Изменить размер шрифта - +
Сначала меня не заметили, но, когда я шагнула в круг света, Кенна поднялся со своей скамейки и подошел ко мне.

— Я понял, что тебя взяли в дом Мастера ученицей и личной служанкой, — сказал он холодно без предисловия. — Не думай, что звание ученицы дает тебе какие-нибудь особенные права. Долго ты здесь не задержишься, так что не зарывайся. Не так больно будет падать, когда тебя отправят обратно в родное захолустье. — Неторопливо и презрительно он оглядел меня с ног до головы. — У Мастера иногда бывают мимолетные слабости, но ему быстро наскучивает играть в благородного господина, так что берегись. — Он указал на другую сторону песчаной поляны. — Здесь чечевичный суп, хлеб и лук, пиво там. Ты будешь спать на палубе, как и все. Я приготовил для тебя тюфяк и одеяло.

Он отошел обратно к своей скамейке и вскоре завел оживленную беседу с человеком, в котором я узнала капитана ладьи Гуи.

Будь я постарше, я бы знала, что, во-первых, Кенна метил свою территорию, как пустынный пес, задирающий заднюю лапу на камень, и, во-вторых, что он отчаянно любил своего Мастера и ревновал ко всем, кто мог претендовать на его место. Но я была наивная деревенская девчонка, и меня больно задели его жестокие слова. Наливая в глиняную чашку суп, укладывая порезанный лук на кусок грубого ячменного хлеба, я неистово напоминала себе о видении Гуи в гадальной чаше о том, как моей жизни коснулась рука судьбы, и о том, какую цену я собиралась за это заплатить, что бы там ни сказали люди. Я поклялась себе, что поквитаюсь с Кенной. Можно подмешать мак ему в вино, чтобы он выглядел как пьяный, когда будет прислуживать Гуи. А можно подсыпать в еду такую соль, что желудок расстроится. Разговаривая с капитаном, он не сводил с меня глаз, следя за каждым моим движением.
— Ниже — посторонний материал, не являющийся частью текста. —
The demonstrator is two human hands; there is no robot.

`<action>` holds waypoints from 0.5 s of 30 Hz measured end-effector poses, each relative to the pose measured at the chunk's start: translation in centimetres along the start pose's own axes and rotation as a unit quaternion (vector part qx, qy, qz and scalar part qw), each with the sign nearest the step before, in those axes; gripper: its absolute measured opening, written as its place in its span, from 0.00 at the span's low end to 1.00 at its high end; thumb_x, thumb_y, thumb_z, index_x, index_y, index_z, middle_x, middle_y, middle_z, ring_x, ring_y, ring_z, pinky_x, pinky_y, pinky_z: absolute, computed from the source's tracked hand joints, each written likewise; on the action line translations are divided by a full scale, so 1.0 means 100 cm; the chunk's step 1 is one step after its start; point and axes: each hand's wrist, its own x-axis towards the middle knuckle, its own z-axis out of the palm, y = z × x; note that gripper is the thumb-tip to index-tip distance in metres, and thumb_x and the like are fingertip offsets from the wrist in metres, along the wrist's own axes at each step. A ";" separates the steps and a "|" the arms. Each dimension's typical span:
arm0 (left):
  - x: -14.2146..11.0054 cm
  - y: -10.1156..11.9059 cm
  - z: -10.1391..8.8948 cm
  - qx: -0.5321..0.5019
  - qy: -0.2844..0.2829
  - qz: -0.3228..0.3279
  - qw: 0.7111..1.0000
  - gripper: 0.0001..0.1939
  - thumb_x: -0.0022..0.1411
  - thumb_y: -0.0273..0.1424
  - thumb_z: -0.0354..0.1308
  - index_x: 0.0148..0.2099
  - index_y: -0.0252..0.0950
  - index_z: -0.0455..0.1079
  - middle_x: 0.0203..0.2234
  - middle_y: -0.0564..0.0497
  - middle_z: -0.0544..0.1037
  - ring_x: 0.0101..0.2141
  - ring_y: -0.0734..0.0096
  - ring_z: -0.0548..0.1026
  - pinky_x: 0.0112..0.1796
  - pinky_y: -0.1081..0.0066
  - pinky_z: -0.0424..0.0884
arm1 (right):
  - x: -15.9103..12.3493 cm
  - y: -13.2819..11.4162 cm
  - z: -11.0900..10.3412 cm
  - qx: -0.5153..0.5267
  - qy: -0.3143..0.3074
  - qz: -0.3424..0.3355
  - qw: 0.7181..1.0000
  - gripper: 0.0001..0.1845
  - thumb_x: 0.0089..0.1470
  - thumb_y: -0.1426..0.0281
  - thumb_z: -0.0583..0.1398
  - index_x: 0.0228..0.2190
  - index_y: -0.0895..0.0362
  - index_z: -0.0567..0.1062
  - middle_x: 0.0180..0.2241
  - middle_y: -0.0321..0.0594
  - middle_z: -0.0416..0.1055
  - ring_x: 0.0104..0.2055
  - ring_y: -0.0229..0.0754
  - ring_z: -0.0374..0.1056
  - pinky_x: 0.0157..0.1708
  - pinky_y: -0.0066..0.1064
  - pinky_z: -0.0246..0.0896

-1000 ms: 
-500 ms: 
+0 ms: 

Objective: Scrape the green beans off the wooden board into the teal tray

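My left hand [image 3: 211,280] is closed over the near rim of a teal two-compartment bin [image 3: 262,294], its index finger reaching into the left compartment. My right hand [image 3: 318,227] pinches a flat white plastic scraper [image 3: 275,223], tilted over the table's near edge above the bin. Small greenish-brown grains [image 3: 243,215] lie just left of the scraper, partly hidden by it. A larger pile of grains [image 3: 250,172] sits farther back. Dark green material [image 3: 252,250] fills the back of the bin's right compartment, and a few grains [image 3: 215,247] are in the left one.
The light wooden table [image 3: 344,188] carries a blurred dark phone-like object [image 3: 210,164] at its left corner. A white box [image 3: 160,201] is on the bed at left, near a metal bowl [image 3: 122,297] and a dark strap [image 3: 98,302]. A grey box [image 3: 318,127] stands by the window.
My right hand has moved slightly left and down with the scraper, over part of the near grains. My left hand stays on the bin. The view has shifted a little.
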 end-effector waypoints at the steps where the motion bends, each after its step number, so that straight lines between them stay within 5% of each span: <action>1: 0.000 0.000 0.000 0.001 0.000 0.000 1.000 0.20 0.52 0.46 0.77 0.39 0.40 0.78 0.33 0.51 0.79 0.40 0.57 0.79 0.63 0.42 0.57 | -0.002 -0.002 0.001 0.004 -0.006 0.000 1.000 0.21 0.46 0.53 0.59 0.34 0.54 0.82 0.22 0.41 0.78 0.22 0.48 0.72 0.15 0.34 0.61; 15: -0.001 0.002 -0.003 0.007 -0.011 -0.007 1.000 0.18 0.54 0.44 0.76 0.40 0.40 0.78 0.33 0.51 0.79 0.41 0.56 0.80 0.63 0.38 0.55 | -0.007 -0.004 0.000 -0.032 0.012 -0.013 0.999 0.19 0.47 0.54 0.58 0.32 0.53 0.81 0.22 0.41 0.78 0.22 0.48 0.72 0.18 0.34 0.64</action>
Набрав себе еды, я подошла к одному из костров, вокруг которого сидели слуги. Они охотно потеснились, проявляя ко мне дружелюбное любопытство. Там были повара, рабочие, что убирали ладьи и кабину Мастера. Еще там сидели гребцы и стражники, которые не стояли в дозоре. Их шатры были разбиты немного дальше, но они тоже пришли поучаствовать в общем веселье. Стражник, который впустил нас с отцом в каюту, узнал меня, к тому же они с отцом до этого выпивали, поэтому меня приняли очень радушно. Поздно ночью, когда костры стали затухать, я поднялась со всеми вместе на ладью и уснула на тюфяке, который Кенна приготовил для меня. Я не побывала там, где погребены ибисы. Мне не хотелось идти одной по такому огромному поселению, но я пообещала себе, что однажды торжественно приеду сюда с сотней собственных слуг и с Паари и мы вместе осмотрим все чудеса священного дома Тота.

Второй и третий день путешествия я тоже провела в обществе слуг. Гуи не призывал меня, и я не знала, радоваться этому или печалиться. Мои товарищи не обсуждали его уродство. Мне трудно было подобрать другое слово, чтобы описать его физический изъян. Может, кто-нибудь проклял его или его мать, когда он был еще в утробе? Или эти физические недостатки были внешним проявлением дара видения, которым его наградили боги? Мне было не дано знать.

Кенна оставался с Гуи, поэтому на нашей ладье часто устраивались веселые сборища под огромным навесом, пока мы постепенно продвигались на север. Мимо нас со сказочной величавостью проплывали селения и маленькие города, мертвые поля и поникшие пальмы, взвихренная ветром пустыня, что иногда прерывалась участками возделанной земли, и огромные отвесные скалы, стоявшие на защите Египта; я бездельничала и наблюдала, говорила и слушала, спала и ела, все больше входя во вкус, и только немного скучала по дому. Большинство селений, что мы миновали, напоминали Асват, поэтому иногда мне казалось, что заколдованная ладья стоит на месте, а Асват все плывет и плывет мимо, как очень близкий, но недосягаемый мираж. Но бывали моменты, когда в конце яростно-жаркого дня мы с попутчиками сидели на прохладном песке, болтали, пили пиво и ели свою простую еду, — Асват таял, исчезал ненадолго.